··· Material for this task

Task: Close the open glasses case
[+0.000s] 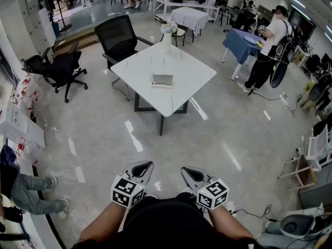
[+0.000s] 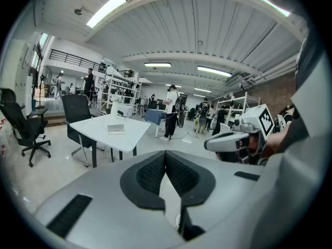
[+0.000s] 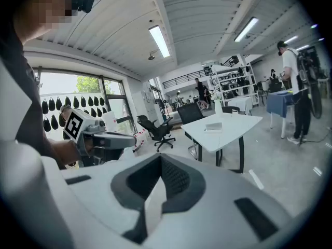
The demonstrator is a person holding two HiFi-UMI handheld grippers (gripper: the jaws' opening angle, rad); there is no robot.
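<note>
The glasses case (image 1: pixel 162 80) lies open on a white marble-look table (image 1: pixel 136 66) several steps ahead of me, small and grey-white. In the left gripper view the case (image 2: pixel 115 128) sits on the table at centre left. In the right gripper view the case (image 3: pixel 213 127) is right of centre. My left gripper (image 1: pixel 147 165) and right gripper (image 1: pixel 186 170) are held close to my body, side by side over the floor, far from the table. Both have their jaws closed together, with nothing held. From the side, the right gripper (image 2: pixel 233 139) and left gripper (image 3: pixel 98 139) each appear in the other's view.
A white vase with flowers (image 1: pixel 166 35) stands at the table's far corner. Black office chairs (image 1: pixel 120 38) (image 1: pixel 59 69) stand behind and left of it. A person (image 1: pixel 268 48) stands at right by a blue-covered table (image 1: pixel 241 39). Someone's legs (image 1: pixel 28 193) and cables (image 1: pixel 257 211) are on the floor nearby.
</note>
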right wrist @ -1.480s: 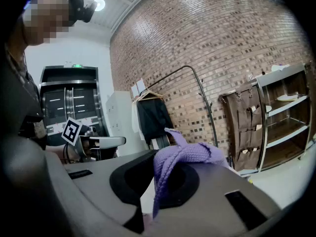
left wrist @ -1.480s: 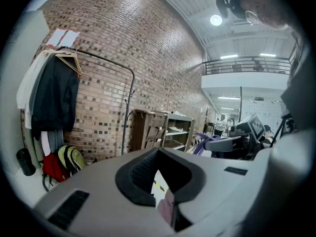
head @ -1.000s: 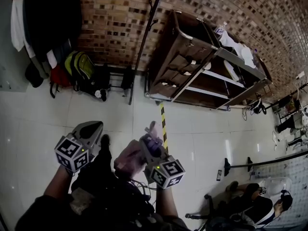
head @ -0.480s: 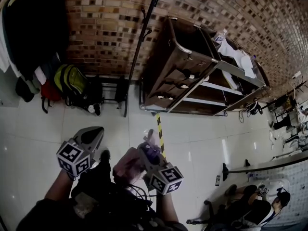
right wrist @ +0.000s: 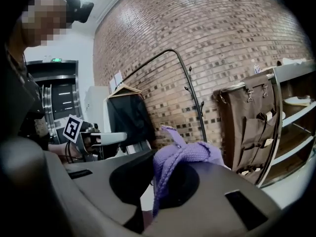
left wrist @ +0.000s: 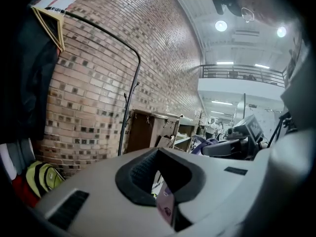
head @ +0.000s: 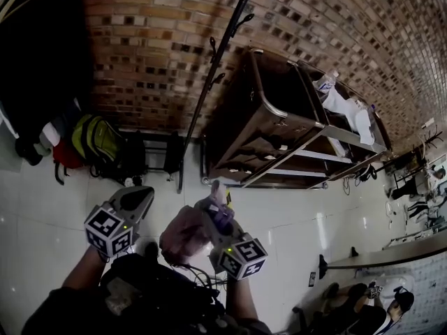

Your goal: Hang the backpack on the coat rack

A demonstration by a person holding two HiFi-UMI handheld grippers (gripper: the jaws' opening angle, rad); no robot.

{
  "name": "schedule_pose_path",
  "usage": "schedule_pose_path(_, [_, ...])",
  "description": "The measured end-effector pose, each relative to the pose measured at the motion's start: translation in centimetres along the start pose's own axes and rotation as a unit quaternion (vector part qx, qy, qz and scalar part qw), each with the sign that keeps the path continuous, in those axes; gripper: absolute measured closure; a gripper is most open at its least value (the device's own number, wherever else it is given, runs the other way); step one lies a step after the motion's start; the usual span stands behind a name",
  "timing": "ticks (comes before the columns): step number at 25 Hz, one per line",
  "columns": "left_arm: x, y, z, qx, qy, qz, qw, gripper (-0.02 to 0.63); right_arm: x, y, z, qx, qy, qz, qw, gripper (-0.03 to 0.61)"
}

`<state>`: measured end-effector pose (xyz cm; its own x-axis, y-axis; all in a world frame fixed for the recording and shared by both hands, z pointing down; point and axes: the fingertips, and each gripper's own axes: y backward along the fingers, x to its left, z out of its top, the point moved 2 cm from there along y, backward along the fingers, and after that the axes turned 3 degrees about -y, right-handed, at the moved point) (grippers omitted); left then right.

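Observation:
The coat rack [head: 214,82] is a thin black pole with small hooks, standing against the brick wall; it also shows in the left gripper view [left wrist: 126,112] and the right gripper view [right wrist: 195,102]. The pink backpack [head: 183,234] hangs below my right gripper [head: 214,205], which is shut on its purple woven strap [right wrist: 183,154]. The strap bunches over the jaws of the right gripper [right wrist: 163,158]. My left gripper [head: 144,197] is beside it on the left, apart from the bag. The jaws of the left gripper [left wrist: 158,154] meet, with a pink scrap showing low in the slit.
A brown laundry cart with shelves [head: 279,117] stands right of the pole. A green-yellow backpack [head: 94,138] and dark hanging clothes [head: 42,61] are at the left wall. A low black frame [head: 164,149] sits by the pole's foot. A person [head: 349,299] is at lower right.
Both grippers and the backpack have travelled across the floor toward the brick wall. The coat rack and cart now sit closer and larger. The grips look unchanged.

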<state>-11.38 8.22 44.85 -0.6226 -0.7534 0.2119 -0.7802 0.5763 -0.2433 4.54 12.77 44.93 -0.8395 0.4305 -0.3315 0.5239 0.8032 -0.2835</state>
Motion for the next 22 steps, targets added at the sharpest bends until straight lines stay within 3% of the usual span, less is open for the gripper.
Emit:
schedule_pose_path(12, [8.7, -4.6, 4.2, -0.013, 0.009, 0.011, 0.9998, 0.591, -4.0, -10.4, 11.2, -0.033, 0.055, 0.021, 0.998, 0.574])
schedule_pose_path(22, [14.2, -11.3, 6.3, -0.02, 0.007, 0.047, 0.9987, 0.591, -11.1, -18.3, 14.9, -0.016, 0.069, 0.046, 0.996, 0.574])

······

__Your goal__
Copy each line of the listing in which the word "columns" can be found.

__Task result__
  "timing": "ticks (comes before the columns): step number at 25 Hz, one per line",
  "columns": "left_arm: x, y, z, qx, qy, qz, qw, gripper (-0.02 to 0.63); right_arm: x, y, z, qx, qy, qz, qw, gripper (-0.03 to 0.61)"

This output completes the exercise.